The Canon Chancellor of St Paul’s, Reverend Giles Fraser suggested he had little problem with “peaceful” protests taking place outside the cathedral.

The London events came after a month of similar protests in the US under the Occupy Wall Street banner.

Roy Alexander, 39, from Surrey, said: “We’re planning to stay here indefinitely, we’ll stay here and make a stand.

“If the church let us use their electricity or anything they give us we would then like to give them a donation as a thank you as well.”

However, Foreign Secretary William Hague thought that deficit-reduction programmes were the way forward rather than demonstrations.

Speaking to The Andrew Marr Show, he also highlighted the importance of Governments having a better handle on their debts.

He backed plans to stimulate apprenticeships and offer more university places, suggesting progress could be made by boosting “the human capital of our country”.

“These are the real positive answers that will address it. I’m afraid these protests on the streets are not going to solve the problem,” he said.
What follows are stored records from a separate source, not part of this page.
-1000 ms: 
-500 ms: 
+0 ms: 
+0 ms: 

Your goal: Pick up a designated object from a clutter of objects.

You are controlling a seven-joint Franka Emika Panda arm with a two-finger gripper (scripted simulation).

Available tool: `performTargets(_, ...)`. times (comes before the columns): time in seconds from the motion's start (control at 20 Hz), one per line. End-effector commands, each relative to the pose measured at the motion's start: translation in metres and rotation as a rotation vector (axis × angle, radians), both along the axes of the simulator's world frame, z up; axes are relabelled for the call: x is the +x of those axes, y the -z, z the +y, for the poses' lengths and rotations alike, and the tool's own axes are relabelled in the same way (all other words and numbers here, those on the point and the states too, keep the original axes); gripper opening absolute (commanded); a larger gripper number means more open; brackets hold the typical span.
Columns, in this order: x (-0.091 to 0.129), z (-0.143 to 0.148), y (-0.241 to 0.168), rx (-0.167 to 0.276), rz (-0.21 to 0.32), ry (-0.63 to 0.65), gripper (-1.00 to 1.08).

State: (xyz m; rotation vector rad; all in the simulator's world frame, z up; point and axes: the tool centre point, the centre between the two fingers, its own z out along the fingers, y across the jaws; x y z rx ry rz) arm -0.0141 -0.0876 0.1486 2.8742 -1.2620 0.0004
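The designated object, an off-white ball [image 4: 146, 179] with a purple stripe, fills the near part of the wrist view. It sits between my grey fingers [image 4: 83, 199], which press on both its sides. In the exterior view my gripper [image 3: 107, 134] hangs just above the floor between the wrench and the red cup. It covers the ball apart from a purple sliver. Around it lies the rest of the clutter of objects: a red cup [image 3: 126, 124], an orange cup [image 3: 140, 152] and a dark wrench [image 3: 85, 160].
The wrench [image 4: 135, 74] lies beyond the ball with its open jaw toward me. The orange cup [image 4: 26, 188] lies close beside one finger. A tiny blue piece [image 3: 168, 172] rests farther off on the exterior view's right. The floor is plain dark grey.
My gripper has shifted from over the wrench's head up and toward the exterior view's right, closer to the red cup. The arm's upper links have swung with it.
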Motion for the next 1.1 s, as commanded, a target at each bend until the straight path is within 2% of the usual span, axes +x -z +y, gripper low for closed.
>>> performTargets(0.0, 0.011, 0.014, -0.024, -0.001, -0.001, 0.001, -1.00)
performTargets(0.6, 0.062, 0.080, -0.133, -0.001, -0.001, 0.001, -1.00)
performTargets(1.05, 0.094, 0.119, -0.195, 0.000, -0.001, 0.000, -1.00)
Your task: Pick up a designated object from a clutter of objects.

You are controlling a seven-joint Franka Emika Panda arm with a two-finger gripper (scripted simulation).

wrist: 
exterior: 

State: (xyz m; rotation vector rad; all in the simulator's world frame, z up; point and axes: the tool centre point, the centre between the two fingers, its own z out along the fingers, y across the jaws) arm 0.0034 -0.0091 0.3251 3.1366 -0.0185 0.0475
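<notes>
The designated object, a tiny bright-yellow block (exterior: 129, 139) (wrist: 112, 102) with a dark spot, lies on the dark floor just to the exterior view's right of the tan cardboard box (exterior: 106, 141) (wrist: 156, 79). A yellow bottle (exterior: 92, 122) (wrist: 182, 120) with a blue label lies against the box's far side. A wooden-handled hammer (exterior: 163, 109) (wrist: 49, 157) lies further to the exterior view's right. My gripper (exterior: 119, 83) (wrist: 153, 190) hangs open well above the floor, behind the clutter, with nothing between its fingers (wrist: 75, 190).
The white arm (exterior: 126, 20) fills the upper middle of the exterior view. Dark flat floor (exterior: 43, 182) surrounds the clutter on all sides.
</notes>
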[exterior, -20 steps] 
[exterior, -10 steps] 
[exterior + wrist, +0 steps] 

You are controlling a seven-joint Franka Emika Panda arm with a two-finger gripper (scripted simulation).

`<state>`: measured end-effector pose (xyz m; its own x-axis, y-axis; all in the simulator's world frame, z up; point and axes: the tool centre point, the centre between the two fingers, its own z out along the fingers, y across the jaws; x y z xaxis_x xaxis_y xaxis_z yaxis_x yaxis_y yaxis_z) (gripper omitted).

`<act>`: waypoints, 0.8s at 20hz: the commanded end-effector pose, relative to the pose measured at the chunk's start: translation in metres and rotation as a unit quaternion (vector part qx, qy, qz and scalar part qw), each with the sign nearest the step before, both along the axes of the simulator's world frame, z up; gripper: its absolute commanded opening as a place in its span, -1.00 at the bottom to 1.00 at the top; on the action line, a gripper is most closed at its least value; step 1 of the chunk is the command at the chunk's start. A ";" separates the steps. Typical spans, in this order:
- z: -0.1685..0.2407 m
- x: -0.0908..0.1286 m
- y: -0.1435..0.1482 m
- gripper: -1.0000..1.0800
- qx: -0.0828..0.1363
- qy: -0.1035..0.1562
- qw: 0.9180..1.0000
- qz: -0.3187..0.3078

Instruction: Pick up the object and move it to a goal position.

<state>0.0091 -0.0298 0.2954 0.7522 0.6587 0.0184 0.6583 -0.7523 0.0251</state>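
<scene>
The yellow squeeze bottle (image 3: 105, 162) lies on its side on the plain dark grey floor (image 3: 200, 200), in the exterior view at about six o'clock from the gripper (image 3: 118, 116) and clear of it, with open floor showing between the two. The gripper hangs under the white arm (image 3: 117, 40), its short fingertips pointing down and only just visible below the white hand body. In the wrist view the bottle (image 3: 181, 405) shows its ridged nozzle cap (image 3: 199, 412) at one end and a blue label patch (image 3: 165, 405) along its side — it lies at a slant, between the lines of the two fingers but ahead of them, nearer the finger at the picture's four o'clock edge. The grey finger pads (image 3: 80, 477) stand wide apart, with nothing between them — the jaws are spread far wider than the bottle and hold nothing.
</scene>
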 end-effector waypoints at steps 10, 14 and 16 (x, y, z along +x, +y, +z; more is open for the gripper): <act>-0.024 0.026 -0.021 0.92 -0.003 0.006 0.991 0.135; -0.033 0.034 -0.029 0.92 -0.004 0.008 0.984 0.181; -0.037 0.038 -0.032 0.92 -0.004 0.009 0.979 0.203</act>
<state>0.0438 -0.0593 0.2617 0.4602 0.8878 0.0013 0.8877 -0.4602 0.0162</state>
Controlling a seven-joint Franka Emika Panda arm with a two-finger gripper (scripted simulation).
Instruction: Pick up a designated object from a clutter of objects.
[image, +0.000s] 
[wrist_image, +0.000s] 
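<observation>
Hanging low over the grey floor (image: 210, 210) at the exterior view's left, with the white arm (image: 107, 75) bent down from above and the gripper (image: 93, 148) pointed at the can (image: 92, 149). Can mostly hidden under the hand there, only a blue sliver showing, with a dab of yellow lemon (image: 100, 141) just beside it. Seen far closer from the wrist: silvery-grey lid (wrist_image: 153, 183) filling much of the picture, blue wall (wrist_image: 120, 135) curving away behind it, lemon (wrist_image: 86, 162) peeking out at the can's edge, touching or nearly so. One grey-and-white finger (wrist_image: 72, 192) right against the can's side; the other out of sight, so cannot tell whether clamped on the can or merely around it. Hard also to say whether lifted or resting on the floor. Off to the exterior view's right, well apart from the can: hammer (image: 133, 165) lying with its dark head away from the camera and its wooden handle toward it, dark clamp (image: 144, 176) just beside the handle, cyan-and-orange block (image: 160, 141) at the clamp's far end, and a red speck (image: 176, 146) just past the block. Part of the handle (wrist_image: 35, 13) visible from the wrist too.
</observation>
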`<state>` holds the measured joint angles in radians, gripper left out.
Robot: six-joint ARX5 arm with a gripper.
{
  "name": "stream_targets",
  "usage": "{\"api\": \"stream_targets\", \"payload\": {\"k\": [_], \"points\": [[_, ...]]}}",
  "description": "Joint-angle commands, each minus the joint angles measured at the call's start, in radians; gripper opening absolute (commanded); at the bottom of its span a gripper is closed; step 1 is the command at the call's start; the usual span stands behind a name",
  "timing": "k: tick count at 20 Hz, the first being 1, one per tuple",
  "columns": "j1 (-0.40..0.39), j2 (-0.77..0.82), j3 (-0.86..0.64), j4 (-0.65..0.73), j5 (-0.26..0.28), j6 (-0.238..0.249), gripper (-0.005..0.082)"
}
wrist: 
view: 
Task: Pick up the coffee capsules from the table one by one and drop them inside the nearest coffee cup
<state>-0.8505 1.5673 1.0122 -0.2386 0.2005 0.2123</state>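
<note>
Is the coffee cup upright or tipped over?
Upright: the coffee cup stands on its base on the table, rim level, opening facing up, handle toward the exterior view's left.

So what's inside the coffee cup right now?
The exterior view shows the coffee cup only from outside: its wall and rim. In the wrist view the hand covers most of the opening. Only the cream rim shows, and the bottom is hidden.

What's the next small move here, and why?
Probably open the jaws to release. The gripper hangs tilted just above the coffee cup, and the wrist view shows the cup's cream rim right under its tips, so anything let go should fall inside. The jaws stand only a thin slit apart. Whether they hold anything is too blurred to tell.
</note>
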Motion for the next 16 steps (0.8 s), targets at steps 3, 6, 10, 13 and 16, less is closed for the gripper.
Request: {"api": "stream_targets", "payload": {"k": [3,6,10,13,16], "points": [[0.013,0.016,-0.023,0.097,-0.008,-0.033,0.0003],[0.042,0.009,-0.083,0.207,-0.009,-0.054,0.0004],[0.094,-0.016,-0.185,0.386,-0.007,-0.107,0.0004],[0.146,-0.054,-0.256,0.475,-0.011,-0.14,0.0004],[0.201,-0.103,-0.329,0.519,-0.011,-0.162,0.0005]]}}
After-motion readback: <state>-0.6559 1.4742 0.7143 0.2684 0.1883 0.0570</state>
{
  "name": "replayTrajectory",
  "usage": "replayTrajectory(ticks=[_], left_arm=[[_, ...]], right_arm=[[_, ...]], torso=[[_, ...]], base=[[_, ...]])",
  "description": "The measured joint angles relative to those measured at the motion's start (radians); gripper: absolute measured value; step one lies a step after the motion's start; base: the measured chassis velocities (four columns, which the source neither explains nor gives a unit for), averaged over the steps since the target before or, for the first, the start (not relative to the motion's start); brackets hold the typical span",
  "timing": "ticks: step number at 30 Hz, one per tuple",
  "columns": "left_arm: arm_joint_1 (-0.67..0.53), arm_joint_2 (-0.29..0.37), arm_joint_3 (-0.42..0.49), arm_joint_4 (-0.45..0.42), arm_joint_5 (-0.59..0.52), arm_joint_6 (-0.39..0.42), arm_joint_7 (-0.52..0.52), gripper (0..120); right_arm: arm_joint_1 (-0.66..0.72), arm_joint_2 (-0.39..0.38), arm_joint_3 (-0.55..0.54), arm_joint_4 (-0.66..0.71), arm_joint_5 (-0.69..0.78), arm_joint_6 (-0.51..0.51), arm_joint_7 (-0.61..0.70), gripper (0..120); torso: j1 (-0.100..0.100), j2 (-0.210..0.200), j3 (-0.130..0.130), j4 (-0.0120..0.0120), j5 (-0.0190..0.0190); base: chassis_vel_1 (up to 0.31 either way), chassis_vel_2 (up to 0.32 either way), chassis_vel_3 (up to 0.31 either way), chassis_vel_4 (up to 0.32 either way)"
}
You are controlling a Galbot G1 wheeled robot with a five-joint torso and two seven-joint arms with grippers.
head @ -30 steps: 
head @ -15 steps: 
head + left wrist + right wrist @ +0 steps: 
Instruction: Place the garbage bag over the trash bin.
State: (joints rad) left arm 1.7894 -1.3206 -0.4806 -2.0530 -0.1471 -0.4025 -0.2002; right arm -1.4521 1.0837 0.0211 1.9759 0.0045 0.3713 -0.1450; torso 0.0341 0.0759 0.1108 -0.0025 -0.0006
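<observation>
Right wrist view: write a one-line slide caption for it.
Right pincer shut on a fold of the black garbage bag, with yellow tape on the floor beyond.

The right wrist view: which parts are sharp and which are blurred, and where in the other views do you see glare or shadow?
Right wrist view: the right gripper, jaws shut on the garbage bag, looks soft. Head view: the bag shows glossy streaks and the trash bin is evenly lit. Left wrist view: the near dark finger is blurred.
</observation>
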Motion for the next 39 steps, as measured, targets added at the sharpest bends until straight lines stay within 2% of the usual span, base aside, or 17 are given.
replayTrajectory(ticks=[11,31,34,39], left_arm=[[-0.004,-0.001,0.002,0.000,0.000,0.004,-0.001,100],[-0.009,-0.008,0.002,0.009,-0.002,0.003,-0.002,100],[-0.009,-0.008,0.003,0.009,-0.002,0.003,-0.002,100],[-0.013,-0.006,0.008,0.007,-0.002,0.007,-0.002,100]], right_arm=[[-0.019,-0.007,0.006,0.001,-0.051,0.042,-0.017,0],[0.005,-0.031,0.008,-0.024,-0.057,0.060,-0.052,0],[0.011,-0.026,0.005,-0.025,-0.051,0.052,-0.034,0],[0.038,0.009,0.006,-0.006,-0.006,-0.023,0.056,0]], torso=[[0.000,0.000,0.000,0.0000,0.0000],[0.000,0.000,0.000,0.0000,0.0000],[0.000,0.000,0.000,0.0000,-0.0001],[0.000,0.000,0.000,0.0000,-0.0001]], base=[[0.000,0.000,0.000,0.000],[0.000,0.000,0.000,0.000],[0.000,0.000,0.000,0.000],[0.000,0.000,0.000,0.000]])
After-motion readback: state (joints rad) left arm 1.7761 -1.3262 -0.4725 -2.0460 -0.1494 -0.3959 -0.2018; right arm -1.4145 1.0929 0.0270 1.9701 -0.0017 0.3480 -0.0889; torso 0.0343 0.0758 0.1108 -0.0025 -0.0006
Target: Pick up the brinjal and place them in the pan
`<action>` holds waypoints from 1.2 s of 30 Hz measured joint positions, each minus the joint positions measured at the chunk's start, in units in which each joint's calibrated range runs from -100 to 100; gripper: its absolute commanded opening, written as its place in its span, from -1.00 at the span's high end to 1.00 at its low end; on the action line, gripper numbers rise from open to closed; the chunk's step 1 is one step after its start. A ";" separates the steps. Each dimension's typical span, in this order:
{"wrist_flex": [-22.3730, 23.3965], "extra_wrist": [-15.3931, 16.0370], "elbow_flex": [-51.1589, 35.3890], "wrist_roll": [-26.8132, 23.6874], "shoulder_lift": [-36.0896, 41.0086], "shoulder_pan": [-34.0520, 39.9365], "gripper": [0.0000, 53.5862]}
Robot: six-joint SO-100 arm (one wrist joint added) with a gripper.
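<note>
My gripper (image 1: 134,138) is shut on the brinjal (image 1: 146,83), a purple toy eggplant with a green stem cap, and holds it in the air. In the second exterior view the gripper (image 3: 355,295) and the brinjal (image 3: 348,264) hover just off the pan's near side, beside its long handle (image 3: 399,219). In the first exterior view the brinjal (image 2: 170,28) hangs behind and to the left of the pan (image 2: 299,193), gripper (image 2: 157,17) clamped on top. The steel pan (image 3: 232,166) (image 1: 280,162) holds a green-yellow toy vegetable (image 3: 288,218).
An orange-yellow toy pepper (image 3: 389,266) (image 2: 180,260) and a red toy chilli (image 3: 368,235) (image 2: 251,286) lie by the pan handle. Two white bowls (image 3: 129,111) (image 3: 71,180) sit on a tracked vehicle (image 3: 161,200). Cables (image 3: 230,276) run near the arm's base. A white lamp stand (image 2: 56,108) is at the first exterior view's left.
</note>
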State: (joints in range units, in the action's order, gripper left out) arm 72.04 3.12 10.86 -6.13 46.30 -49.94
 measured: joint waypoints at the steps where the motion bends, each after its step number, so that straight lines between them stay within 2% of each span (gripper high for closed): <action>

Police made eight arrests at the protest over the weekend, and six men were charged. Michael Firth, 39, of Claremont Road, Surbiton, Surrey, was charged under the Public Order Act. Benjamin Marsh, 28, of no fixed address, was charged with the possession of cannabis. Justin Nickol, 30, of High Street, Walton-on-the-Naze, Essex, was charged with failing to remove covering, contrary to the Public Order Act. Nigal McCorkell, 24, of Belgrade Road, north London, was charged with affray. Daniel Walsh, 21, of no fixed abode was charged under the Public Order Act and with possession of cannabis.

A final man, whose details were not released by police, was charged under the Public Order Act.

Those charged will appear at City of London Magistrates Court on October 21.